Women in Love by D.H.Lawrence: During my year at Bristol U., I quickly realized the pale of my literary education in comparison to my professors. D.H. Lawrence was one such writer I had never read, and second semester I picked up a beautiful copy of Women in Love at a second-hand shop with the best intentions of finishing it one dreary English day. Said day(s) were consistently consumed with course reading, and thus it wasn’t until last month that I finally began chapter one.
Written in 1916, Women in Love is the complex story of schoolteachers and sisters, Ursula and Gudrun, and their resulting relationships with Gerald Crich and his close friend Rupert Birkin. This is a novel I now wish would have been on my course syllabus; understanding the frequent nuances and shifting complexities would, I think, be much more palatable through discussion. Even so, I admired Lawrence’s ability to vividly describe a character’s feelings while, at other times, effortlesssly concealing such emotions. Beyond the fierce affairs of the four protagonists, however, Lawrence creates an equally engaging subtext on the relationships between women and women, and the spheres of the male world. The exchanges between Hermione Roddice and Gudrun divulge as much knowledge of the nature of women as does Gerald and Rupert’s often homoerotic conversations.
This novel felt especially true to life for me because its time period was the same as ‘Downtown Abbey.’ (And yes I mention Downtown because this isn’t a graded essay!!). Just as the Crawley family creates a vibrant picture of the class system and Downtown’s urgent need to embrace modernization to save the estate, so do the characters of Women in Love confront the consequences of England’s class system and the question of how to manage modernity in light of long-held traditional systems of management.
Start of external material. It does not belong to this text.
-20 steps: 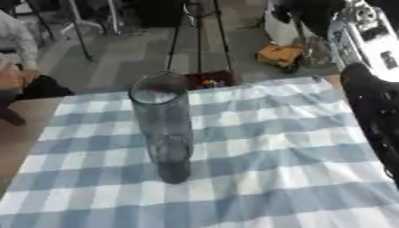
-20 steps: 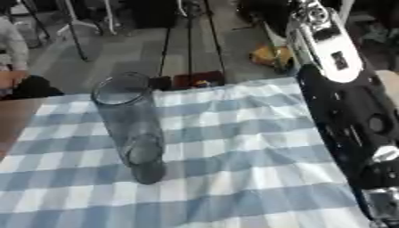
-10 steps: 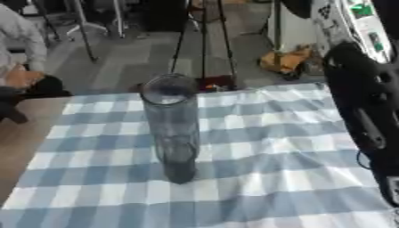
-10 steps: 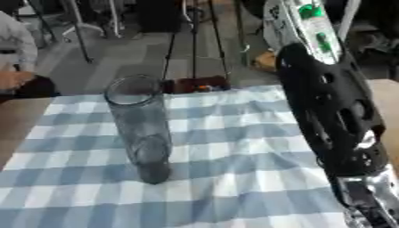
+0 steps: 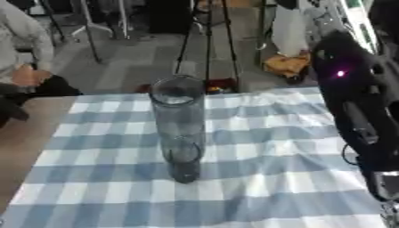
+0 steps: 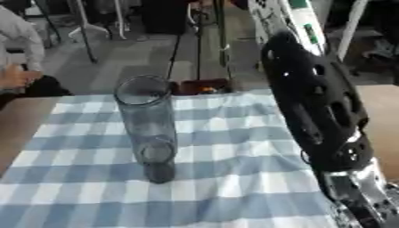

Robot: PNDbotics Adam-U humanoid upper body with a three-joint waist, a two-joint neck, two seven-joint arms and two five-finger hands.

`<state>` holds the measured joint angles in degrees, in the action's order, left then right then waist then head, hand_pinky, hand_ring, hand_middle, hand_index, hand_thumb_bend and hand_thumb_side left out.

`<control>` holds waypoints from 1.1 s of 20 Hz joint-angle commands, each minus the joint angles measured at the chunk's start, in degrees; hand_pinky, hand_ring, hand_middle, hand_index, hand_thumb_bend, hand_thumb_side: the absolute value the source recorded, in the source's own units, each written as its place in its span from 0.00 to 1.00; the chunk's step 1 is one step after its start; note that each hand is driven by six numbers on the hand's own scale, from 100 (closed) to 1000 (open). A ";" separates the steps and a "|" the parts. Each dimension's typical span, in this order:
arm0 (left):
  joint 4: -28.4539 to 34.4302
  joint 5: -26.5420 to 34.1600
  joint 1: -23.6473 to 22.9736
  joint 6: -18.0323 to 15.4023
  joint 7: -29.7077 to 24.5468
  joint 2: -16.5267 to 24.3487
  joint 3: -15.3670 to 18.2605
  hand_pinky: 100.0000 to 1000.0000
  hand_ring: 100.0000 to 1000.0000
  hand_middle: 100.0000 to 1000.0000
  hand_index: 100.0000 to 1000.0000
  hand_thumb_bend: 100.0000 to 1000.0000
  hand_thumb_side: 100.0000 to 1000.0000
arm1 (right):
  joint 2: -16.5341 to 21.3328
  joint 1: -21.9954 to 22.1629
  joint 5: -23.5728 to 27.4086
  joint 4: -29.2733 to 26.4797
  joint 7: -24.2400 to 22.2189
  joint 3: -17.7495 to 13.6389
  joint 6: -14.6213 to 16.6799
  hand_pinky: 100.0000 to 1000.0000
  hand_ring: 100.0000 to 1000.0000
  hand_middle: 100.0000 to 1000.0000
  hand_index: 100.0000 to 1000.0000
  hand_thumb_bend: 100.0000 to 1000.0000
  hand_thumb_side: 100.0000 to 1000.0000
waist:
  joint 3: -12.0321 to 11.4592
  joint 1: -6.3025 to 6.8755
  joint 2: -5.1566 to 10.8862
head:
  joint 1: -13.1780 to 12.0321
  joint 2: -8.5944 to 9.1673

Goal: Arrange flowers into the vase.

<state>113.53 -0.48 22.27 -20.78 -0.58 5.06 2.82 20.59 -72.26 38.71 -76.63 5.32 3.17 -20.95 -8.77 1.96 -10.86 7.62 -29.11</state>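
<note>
A tall clear glass vase [image 5: 180, 129] stands upright and empty near the middle of a blue-and-white checked cloth [image 5: 265, 129]. No flower can be made out anywhere on the cloth. My right arm [image 6: 311, 102], black with a silver joint low down, runs down the right side, to the right of the vase and apart from it. Its hand lies below the lower right corner, out of sight. My left arm and hand do not show. A small dark red thing with an orange spot [image 6: 201, 86] sits just past the cloth's far edge.
Bare wooden tabletop [image 5: 19, 133] shows left of the cloth. A seated person [image 5: 23, 53] is at the far left, off the table. Tripod legs [image 5: 206, 35] and a yellow bundle [image 5: 287, 64] stand on the floor beyond the far edge.
The whole picture has shifted, so the head has moved. My right arm has swung further into view and now fills more of the right side. The vase stands where it was.
</note>
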 commanded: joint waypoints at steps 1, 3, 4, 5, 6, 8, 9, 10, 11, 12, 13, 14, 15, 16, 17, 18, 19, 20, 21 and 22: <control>1.06 0.23 0.95 0.02 -0.26 0.95 -0.23 0.36 0.58 0.67 0.80 0.00 1.00 | -0.21 -2.11 1.50 -1.26 0.71 0.00 0.12 0.00 0.07 0.00 0.00 0.05 0.01 | -0.29 -0.04 1.26 | 0.17 -0.27; 1.06 0.29 1.03 0.01 -0.32 0.90 -0.30 0.36 0.58 0.67 0.80 0.00 1.00 | -0.63 -2.41 2.14 -1.53 0.53 0.22 0.56 0.00 0.07 0.00 0.00 0.04 0.01 | -0.56 -0.14 1.33 | 0.27 -0.31; 1.06 0.33 1.05 0.01 -0.36 0.87 -0.34 0.36 0.58 0.67 0.80 0.00 1.00 | -0.77 -2.55 2.49 -1.73 0.20 0.40 0.97 0.00 0.07 0.00 0.00 0.04 0.01 | -0.72 -0.23 1.35 | 0.29 -0.31; 1.06 0.36 1.06 0.01 -0.40 0.85 -0.37 0.36 0.58 0.67 0.80 0.00 1.00 | -0.86 -2.66 2.88 -1.88 -0.20 0.58 1.37 0.00 0.07 0.00 0.00 0.04 0.01 | -0.85 -0.31 1.35 | 0.30 -0.30; 1.06 0.39 1.07 0.02 -0.44 0.85 -0.39 0.36 0.58 0.67 0.80 0.00 1.00 | -0.96 -2.75 3.28 -1.95 -0.49 0.68 1.69 0.00 0.07 0.00 0.00 0.03 0.01 | -0.99 -0.38 1.34 | 0.28 -0.34; 1.06 0.44 1.15 0.02 -0.48 0.82 -0.41 0.36 0.58 0.67 0.80 0.00 1.00 | -1.14 -2.95 3.95 -1.94 -0.72 0.78 2.13 0.00 0.07 0.00 0.00 0.03 0.01 | -1.26 -0.51 1.30 | 0.25 -0.38; 1.06 0.46 1.18 0.03 -0.48 0.81 -0.41 0.36 0.57 0.67 0.80 0.00 1.00 | -1.26 -3.06 4.27 -1.91 -0.75 0.82 2.22 0.00 0.07 0.00 0.00 0.03 0.01 | -1.39 -0.56 1.27 | 0.25 -0.39; 1.06 0.48 1.22 0.05 -0.48 0.79 -0.42 0.36 0.57 0.67 0.80 0.00 1.00 | -1.41 -3.18 4.51 -1.94 -0.73 0.85 2.30 0.00 0.07 0.00 0.00 0.03 0.01 | -1.52 -0.59 1.21 | 0.37 -0.35; 1.06 0.49 1.26 0.05 -0.50 0.77 -0.44 0.36 0.57 0.67 0.80 0.00 1.00 | -1.62 -3.28 4.67 -1.99 -0.68 0.91 2.36 0.00 0.07 0.00 0.00 0.03 0.01 | -1.63 -0.61 1.15 | 0.58 -0.32; 1.06 0.51 1.29 0.05 -0.52 0.74 -0.45 0.36 0.57 0.67 0.80 0.00 1.00 | -1.84 -3.37 4.76 -2.04 -0.61 0.96 2.39 0.00 0.07 0.00 0.00 0.02 0.01 | -1.73 -0.61 1.09 | 0.83 -0.29; 1.06 0.54 1.33 0.05 -0.52 0.70 -0.46 0.36 0.57 0.67 0.80 0.00 1.00 | -2.14 -3.45 4.83 -2.10 -0.53 0.98 2.40 0.00 0.07 0.00 0.00 0.02 0.01 | -1.83 -0.61 1.02 | 1.17 -0.27; 1.06 0.57 1.37 0.04 -0.53 0.66 -0.47 0.36 0.57 0.67 0.80 0.00 1.00 | -2.47 -3.52 4.87 -2.18 -0.43 0.98 2.41 0.00 0.06 0.00 0.00 0.02 0.01 | -1.95 -0.59 0.96 | 1.57 -0.27; 1.06 0.60 1.40 0.04 -0.56 0.61 -0.51 0.36 0.57 0.67 0.80 0.00 1.00 | -2.91 -3.59 4.89 -2.28 -0.34 0.96 2.42 0.00 0.06 0.00 0.00 0.02 0.01 | -2.11 -0.55 0.90 | 2.08 -0.25; 1.06 0.63 1.43 0.04 -0.60 0.56 -0.55 0.36 0.57 0.67 0.80 0.00 1.00 | -3.32 -3.64 4.88 -2.37 -0.27 0.97 2.40 0.00 0.06 0.00 0.00 0.02 0.01 | -2.28 -0.52 0.83 | 2.57 -0.20; 1.06 0.67 1.46 0.05 -0.64 0.51 -0.58 0.36 0.57 0.67 0.80 0.00 1.00 | -3.68 -3.69 4.84 -2.43 -0.20 0.97 2.36 0.00 0.06 0.00 0.00 0.02 0.01 | -2.45 -0.49 0.77 | 3.01 -0.14; 1.06 0.71 1.46 0.06 -0.68 0.47 -0.61 0.35 0.57 0.67 0.80 0.00 1.00 | -3.97 -3.72 4.78 -2.47 -0.12 0.95 2.32 0.00 0.06 0.00 0.00 0.02 0.01 | -2.61 -0.46 0.71 | 3.37 -0.10; 1.06 0.75 1.46 0.08 -0.72 0.44 -0.63 0.35 0.57 0.67 0.80 0.00 1.00 | -4.24 -3.73 4.73 -2.51 -0.02 0.91 2.26 0.00 0.06 0.00 0.00 0.01 0.01 | -2.77 -0.43 0.66 | 3.66 -0.07; 1.06 0.78 1.46 0.09 -0.76 0.41 -0.63 0.35 0.57 0.67 0.80 0.00 1.00 | -4.43 -3.72 4.69 -2.56 0.07 0.86 2.22 0.00 0.06 0.00 0.00 0.01 0.01 | -2.90 -0.41 0.61 | 3.89 -0.03; 1.06 0.80 1.47 0.10 -0.78 0.38 -0.63 0.35 0.57 0.67 0.80 0.00 1.00 | -4.65 -3.69 4.65 -2.60 0.15 0.82 2.15 0.00 0.06 0.00 0.00 0.01 0.01 | -3.03 -0.39 0.55 | 4.13 0.02; 1.06 0.83 1.48 0.11 -0.80 0.36 -0.63 0.35 0.57 0.67 0.80 0.00 1.00 | -4.82 -3.66 4.59 -2.64 0.21 0.78 2.06 0.00 0.06 0.00 0.00 0.01 0.01 | -3.14 -0.38 0.50 | 4.33 0.08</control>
<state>113.53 0.09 22.77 -20.65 -1.16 5.02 2.33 15.59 -74.18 43.05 -77.96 5.34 4.26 -18.89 -11.85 1.43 -11.22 11.52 -29.18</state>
Perhaps the best way to describe this novel is as a decadent eight course meal—a grand dinner for a special occasion intended to be savored, slowly digested, and inherently praised. Except in the case of Women in Love, the reader isn’t served the final course; we are prevented from enjoying our dessert because we are either too full from the seven other plates or, perhaps more accurately, Lawrence reserves the satisfaction of the last course for the desire of wanting just a bit more.
I’m currently about half-way through Purple Hibiscus by Chimamanda Ngozi Adichie and it’s already a novel I wholeheartedly recommend. As for the others on my 2013 book list?:
The Catcher in the Rye by J.D. Salinger
One Hundred Years of Solitude and Love in the Time of Cholera by Gabriel Garcia Marquez
All the Pretty Horses by Cormac McCarthy
Bel Canto by Ann Patchett
The Life of Pi by Yann Martel
Crime and Punishment by Fedor Dostoevsky
The Memory Keeper’s Daughter by Kim Edwards
Interpreter of Maladies by Jhumpa Lahiri
To the Lighthouse by Virginia Woolf
Wise Blood, The Violent Bear it Away, and Everything that Rises Must Converge by Flannery O’Connor
What are you reading in 2013? What should I add to my list? Do let me know!